### Your instructions:
Check each line of the material below for "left", then copy the ones that contain it.

### Collected data:
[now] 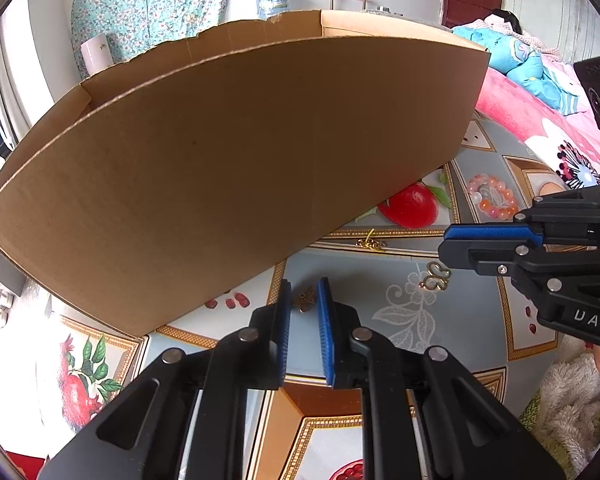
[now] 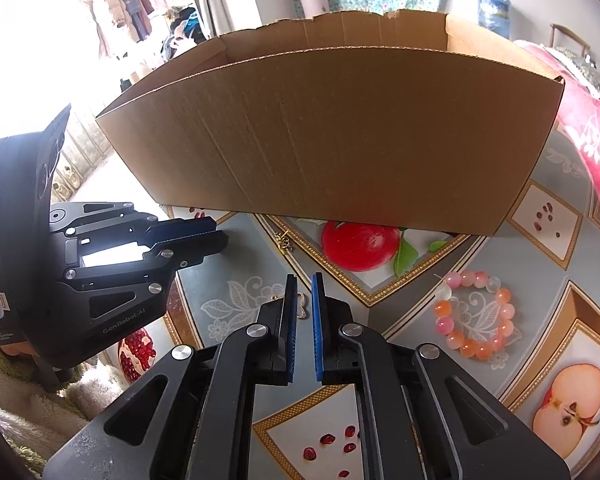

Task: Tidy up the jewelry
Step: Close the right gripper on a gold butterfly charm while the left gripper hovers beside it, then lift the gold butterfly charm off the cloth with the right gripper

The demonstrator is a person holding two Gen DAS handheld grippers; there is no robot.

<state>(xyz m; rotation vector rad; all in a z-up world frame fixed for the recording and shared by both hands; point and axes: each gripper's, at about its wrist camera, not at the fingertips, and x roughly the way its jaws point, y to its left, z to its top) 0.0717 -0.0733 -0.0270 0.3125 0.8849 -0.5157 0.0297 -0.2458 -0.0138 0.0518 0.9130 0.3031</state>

### Exercise output:
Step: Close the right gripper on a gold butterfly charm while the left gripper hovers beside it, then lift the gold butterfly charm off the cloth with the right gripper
<state>(xyz m; rotation vector rad; all in a z-up world frame fixed for the recording and shared by both hands; point and axes: each gripper's, at about its wrist camera, not at the fingertips, and x roughly the way its jaws point, y to its left, z to its top) 0.0717 -0.0733 -0.0270 0.3125 0.8849 -0.5157 0.0297 -0.2458 -0.0138 0.0518 0.9130 0.3031</state>

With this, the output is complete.